A Woman Pioneer in Counterintelligence
Unfortunately, after Jane's incredible work as a WWII spy, her career ended tragically. In 1948, she became the first active officer to die in the postwar
CIA. She was never officially honored because the government kept the true nature of her death secret. CIA Officer Jane
Wallis Burrell
Jane started in the Pictorial Records Section of OSS, processing photographs taken in Nazi-occupied Europe and developing intelligence. Creating detailed
maps from the images helped the Allies identify targets and coordinate strategy for air and ground forces.
Below: Photo similar to those Jane worked with. It shows Aachen Merzbrück
Airfield, Aachen, Germany. US Army Photo.
The OSS
quickly promoted Jane due to her proficiency in the French language. French had been her major college, plus she had studied a year abroad in France, and traveled in Italy, Spain and Germany. In 1943, she was sent to London and eventually transferred into X-2, the OSS's elite unit of spies and communications officers where she worked in counterintelligence, (CI). The X-2 collected intelligence, identified enemy assassins and saboteurs, interrogates sources, and ran agents. Jane Burnell in a London park in 1943.
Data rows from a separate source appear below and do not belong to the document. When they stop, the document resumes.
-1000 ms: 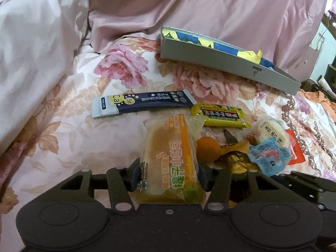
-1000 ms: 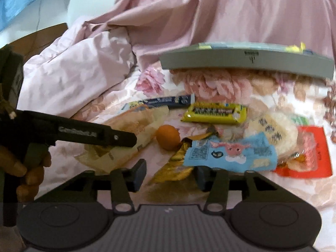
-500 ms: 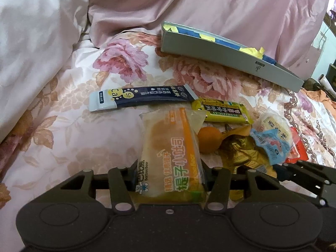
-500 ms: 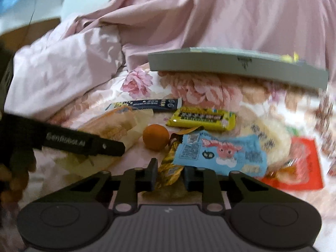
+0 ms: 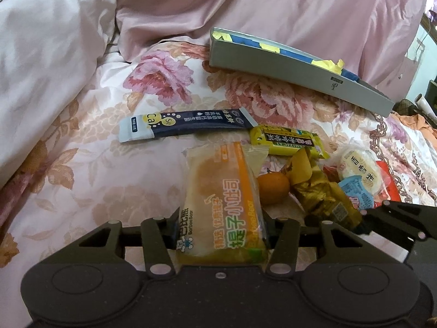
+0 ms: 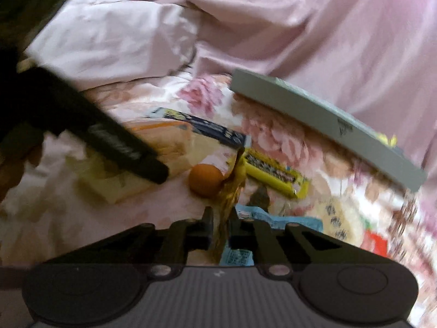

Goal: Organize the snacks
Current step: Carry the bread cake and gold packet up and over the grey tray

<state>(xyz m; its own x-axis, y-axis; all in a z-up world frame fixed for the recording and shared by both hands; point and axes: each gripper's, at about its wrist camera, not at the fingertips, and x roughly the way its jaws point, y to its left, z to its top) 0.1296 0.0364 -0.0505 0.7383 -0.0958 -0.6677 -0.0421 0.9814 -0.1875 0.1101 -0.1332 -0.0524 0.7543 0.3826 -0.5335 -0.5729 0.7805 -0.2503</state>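
Note:
My left gripper (image 5: 220,232) is shut on an orange bread packet (image 5: 221,199) that stands up between its pads. Beside it lie a small orange (image 5: 273,187), a gold wrapper (image 5: 319,191), a yellow bar (image 5: 286,140) and a dark blue sachet (image 5: 188,124). In the blurred right wrist view my right gripper (image 6: 221,227) is shut on the gold wrapper (image 6: 229,191), which sticks up thin between the fingers, next to the orange (image 6: 206,179). The left gripper's finger (image 6: 123,147) crosses that view on the left. A grey tray (image 5: 297,71) lies behind the snacks.
Everything rests on a floral bedsheet (image 5: 90,180). A pink quilt (image 5: 273,11) is heaped behind the tray and at the left. A round rice cracker (image 5: 357,168), a light blue packet (image 5: 355,195) and a red packet (image 5: 389,186) lie to the right.
My right gripper closed from open onto the gold wrapper and rolled, so its view tilts. The wrapper now stands higher. The left gripper kept its hold and place.

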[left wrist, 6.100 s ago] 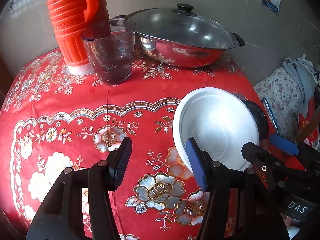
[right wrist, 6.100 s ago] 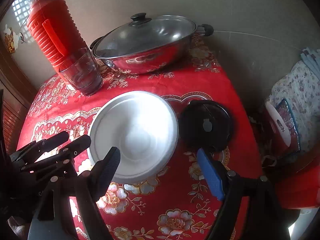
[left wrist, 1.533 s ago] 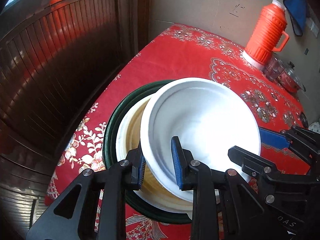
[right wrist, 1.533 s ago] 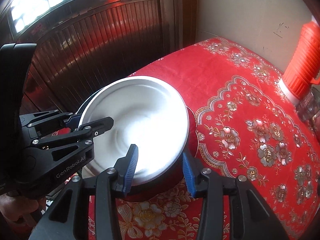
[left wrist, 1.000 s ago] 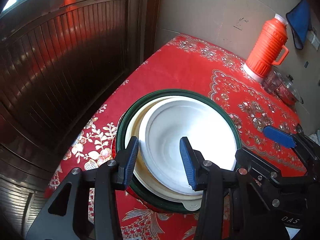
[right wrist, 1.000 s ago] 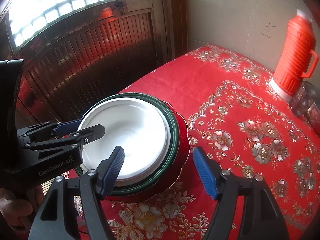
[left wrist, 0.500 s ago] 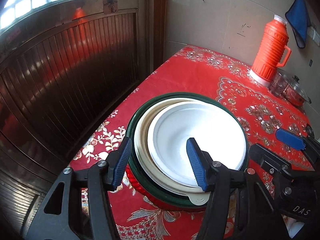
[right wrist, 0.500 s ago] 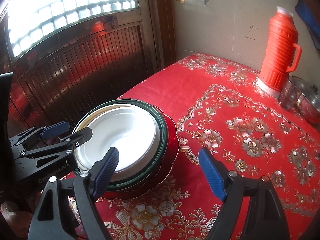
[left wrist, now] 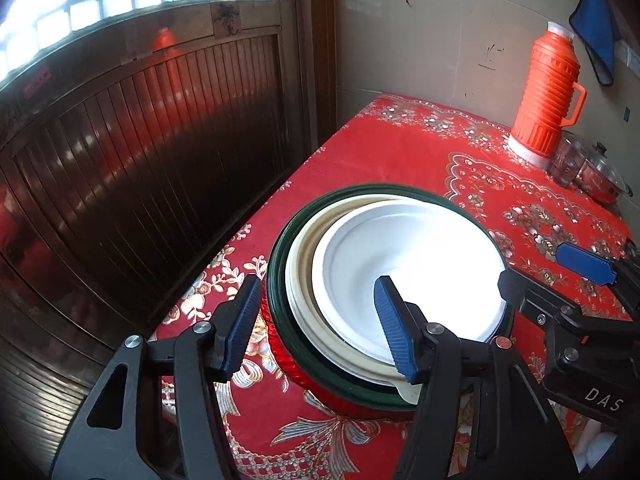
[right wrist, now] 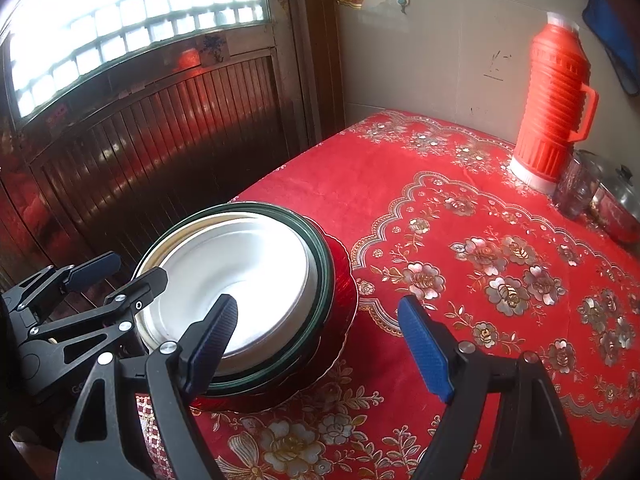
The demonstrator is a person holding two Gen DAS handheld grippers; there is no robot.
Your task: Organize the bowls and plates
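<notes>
- Dishes sit nested near the table's left edge: white bowl [left wrist: 408,272] inside a cream dish [left wrist: 304,292], inside a dark green bowl [left wrist: 276,280], all on a red plate [right wrist: 344,292], mouths up; being round, the stack has no long axis.
- Left gripper [left wrist: 316,324] hovers over the stack's near-left rim, fingers spread, holding nothing; it is the closer tool.
- Right gripper [right wrist: 320,344] hangs off the stack's right side, fingers spread wide and empty, the stack lying to its left.
- Red floral tablecloth [right wrist: 480,240] is bare to the right.
- Far right stand an orange thermos [right wrist: 556,92], a glass [right wrist: 576,192] and a lidded steel pot [right wrist: 616,208].
- Nothing else seems left to stack, I judge.
</notes>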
Part of Operation Double Cross, Jane worked to turn German spies to the Allied side, in
particular Carl Eitel, who gave up the name of another German agent in France, known as a Spaniard, Juan Frutos. She and others on the team then turned Frutos in time to feed Germany misinformation before the June 1944, D-Day landing at Normandy. To gain the advantage
of surprise, the Allies deployed life-size inflatable ships, tanks and aircraft in the waters around Brest, far south and west of the planned invasion. Double agents, including Frutos, aided in the deceit. His counter-spy intelligence later that year allowed Allies to avoid Nazi U-boats and reinforce Allied supply lines. In 1945, Burrell's team turned two other German spies, George Spitz and Friedrich Schwend, who revealed Nazis had stored gold in a 15-century castle in the Italian Alps, a nest egg to finance officers' escape to South America if Germany lost the war. At the end of war, spies were laid off. The OSS with its X-2 officers dissolved and succeeded by the Strategic Services Unit, which in turn gave way in October 1946 to the Central Intelligence Group. Then in 1947 that group became the Central
Intelligence Agency we know today. Jane Burrell rode out all the changes becoming one of the first officers in the CIA. It was 110 days later, an Air France DC-3 from Brussels crashed in thick fog on approach to the Le Bourget airport near Paris, killing all five crew members and 10 of the 11
passengers. The official report following the fiery crash identified Jane and an American clerk or courier, and the CIA stated she was on vacation at the time. A letter in the Smith College Archives written from Jane's father, James Harold Wallis, to college President Herbert Davis states “Jane had
been doing really important work for our government, and was on an official mission at the time of the accident.” A US Department of State document stating Burrell was "on official travel when the accident occurred."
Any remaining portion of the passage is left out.